### Dataset section

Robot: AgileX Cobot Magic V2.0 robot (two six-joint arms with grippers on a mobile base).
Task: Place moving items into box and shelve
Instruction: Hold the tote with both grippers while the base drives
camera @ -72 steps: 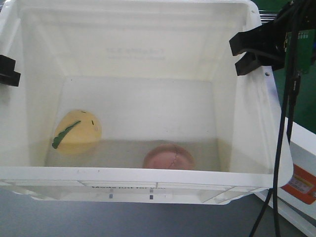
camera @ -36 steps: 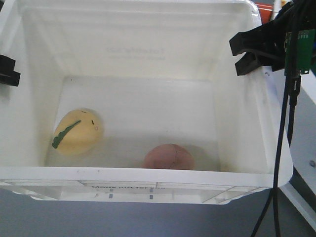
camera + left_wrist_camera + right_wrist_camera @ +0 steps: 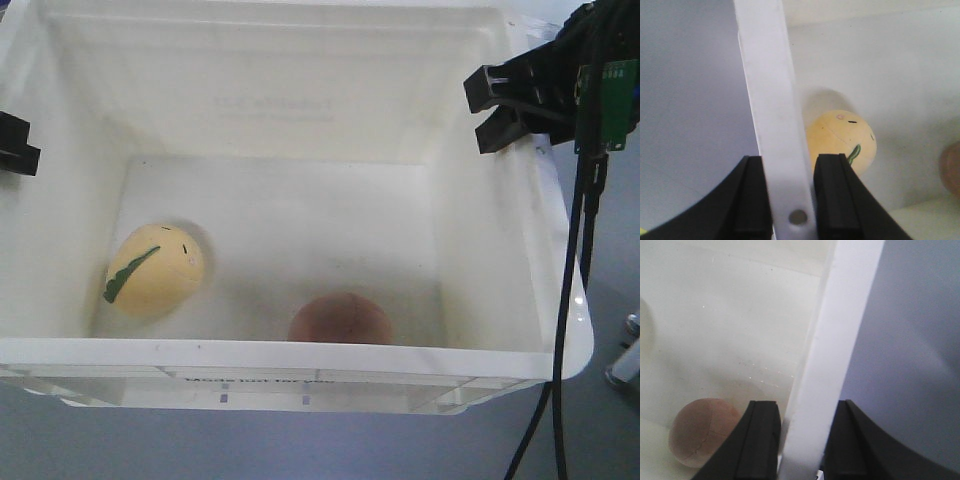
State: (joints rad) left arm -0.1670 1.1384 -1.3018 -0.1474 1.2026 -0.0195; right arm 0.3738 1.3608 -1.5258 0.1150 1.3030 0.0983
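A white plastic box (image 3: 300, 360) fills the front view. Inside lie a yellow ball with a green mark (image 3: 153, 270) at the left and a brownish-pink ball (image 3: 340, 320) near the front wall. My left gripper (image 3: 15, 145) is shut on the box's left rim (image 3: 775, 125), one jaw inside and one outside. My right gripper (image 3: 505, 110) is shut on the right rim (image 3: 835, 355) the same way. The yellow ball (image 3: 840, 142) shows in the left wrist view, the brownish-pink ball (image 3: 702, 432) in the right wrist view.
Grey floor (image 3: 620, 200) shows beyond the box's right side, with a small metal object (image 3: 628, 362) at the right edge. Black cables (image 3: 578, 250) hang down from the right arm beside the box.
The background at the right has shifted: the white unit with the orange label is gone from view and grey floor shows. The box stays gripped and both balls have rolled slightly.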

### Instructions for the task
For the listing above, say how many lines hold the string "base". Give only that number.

### Response box
2